17 thoughts on “Question of the Week: Can Rock Keep You Young…

  1. Hello guys/ gals, first post here.

    Rock ‘n roll music has done wonders to keep me feeling young. Reviewing, collecting, and discussing music gives me a break from career, family, and economic-related stress. I know that some people say reviewing music jades them, but I’ve written hundreds of reviews, done countless features over the last six or seven years, and never grow bored with it. Most of the time, when other people in a board meeting are daydreaming about a trip to the beach, or hitting the bar after work, my mind wanders to some exciting new disc I’ve been spinning or a piece of vinyl that I’m planning on acquiring. It’s good bleeding work!

    Mark

  2. depends on what one’s definition of “young” is
    but one need only to watch the martin scorsese directed rolling stones concert film, “shine a light” to see why although keith richards LOOKS like the oldest creature alive, he seems to feel young and act young and be so vital.

    so yeah, rock can keep you young

    on the other hand, i “write” about rock music every day – except i’m blasting from the past and about the past, so every day, i feel 30 years younger than i am….then i talk with people who are, say 20-30 years younger than me and i realize: I AM OLD.

  3. Short answer: as Lester Bangs famously said, you shouldn’t hang on to your adolescence as if it was a state of grace, but on the other hand you should give your self the latitude to go nuts from time to time.

  4. And now a desperate cry for help.

    I’m trying to remember the name of a writer who reviewed albums — briefly — for Rolling Stone in the late 60s/early 70s. His (or maybe hers — if memory serves, he/she used initials instead of a first name) gimmick was that instead of reviewing an album per se, he/she’d write a sort of quirky short story about it. I vividly recall a very funny one about the first CSN album, and a rather moving one about a Dylan record.
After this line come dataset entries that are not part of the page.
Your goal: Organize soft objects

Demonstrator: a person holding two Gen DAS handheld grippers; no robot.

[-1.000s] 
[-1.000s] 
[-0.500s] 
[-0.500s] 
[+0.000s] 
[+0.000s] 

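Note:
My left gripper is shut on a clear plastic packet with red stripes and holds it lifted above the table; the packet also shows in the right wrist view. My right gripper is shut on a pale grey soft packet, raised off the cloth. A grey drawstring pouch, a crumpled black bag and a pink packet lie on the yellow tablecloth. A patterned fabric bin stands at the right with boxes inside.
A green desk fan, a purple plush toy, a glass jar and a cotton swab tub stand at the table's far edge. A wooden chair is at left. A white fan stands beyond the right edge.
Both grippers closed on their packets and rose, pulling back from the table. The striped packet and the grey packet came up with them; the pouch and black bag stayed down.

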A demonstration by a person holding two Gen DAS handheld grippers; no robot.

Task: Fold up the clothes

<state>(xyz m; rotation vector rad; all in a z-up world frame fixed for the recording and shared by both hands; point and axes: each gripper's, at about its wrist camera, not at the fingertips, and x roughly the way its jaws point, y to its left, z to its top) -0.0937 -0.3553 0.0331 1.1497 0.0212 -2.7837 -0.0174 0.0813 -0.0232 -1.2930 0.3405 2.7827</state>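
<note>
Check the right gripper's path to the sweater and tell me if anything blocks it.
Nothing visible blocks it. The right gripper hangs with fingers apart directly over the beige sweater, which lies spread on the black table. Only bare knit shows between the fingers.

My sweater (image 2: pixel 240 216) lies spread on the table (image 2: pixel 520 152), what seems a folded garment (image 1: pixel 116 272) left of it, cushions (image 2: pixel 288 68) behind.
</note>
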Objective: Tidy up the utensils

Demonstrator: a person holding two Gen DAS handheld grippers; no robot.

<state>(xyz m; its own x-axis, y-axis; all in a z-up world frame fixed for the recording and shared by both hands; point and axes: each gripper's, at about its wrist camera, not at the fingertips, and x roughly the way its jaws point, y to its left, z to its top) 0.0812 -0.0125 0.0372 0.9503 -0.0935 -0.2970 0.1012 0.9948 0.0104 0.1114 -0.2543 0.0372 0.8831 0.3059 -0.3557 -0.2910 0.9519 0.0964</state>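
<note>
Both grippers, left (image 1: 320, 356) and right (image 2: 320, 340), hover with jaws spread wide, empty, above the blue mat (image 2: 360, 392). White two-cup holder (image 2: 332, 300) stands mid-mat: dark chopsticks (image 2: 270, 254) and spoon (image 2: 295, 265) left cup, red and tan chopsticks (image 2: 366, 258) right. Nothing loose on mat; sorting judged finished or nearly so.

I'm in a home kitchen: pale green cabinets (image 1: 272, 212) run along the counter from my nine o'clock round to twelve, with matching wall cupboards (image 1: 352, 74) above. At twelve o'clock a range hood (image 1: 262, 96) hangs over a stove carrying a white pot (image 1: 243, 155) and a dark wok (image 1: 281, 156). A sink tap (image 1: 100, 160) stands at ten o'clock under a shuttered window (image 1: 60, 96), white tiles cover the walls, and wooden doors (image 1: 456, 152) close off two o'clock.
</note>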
    Readers opinions were mixed, as I recall; one commenter in the letters section referred to the stuff as “jejune bullshit,” a phrase that has stayed with me.

    Is this ringing a bell for anybody? Neither a Google search or a trip through the RS archives has turned up anything….

  5. J R Young also wrote a similar ‘review’ of Neil Young’s “After the Goldrush”. I believe it’s in the same issue reporting on Jimi Hendrix’ death.

  6. A little JR Young info,
    from “The Rolling Stone Record Review” published August 1971 (by way of my junkroom):

    ‘The problem of communicating one’s thoughts about an album by writing a story rather than directly dealing with basslines, influences , production flaws and the like, is nearly insurmountable. Perhaps the only reviewer to come to terms with this exacting form has been J R Young, a mild-mannered young man who lives on a lush 15 acre farm in a tiny town in Oregon……Don’t let his Master of Fine Arts from the University of Oregon or his two years’ teaching experience at State University of New York fool you-the man’s a good writer.’

    This is an introduction to a chapter entitled “The Review as Fiction” which consists of half a dozen reviews by Young – ‘Live Dead’ (“his most famous work”), two Ten Years After albums, a BB King disc, and “perhaps his masterpieces” ‘Deja Vu’ (“almost found itself on the big screen”) and ‘Woodstock’.
    Missing is his Neil Young piece (still my favorite and really bizarre) and , evidently , the Dylan one mentioned by Steve Simels.

    The strangest thing re-reading these (they really are unique and funny) is that they were published in Rolling Stone

  7. At 55 I can tell you that rock & roll is most certainly the reason I am even on this website. Most people I know only listen to music when it’s’ being played within the context of a TV program. And I detest the “Big Chill” mentality that most people my age subscribe to – nothing good past 1968. Most of those people turned to “young country” when hip-hop and a more juvenile music became commonplace Well, good rock & roll is out there, but you have to actively search it out nowadays, so if you’re lazy, well, I guess there’s always Toby Keith or Bob Seger.

    I listen to Vampire Weekend and The Black Lips as much as The Move or Little Richard. I mean, look at Dylan & Neil Young. Age ain’t nothin’ but a number.

  8. You’re welcome.
    To respond to the original question, as a small-time musician now past fifty, I have to say that i feel young and vital during a gig, and old and decrepit the following day.

  9. Anyone know what happened to J.R. Young later on? He seemed destined to become an important writer.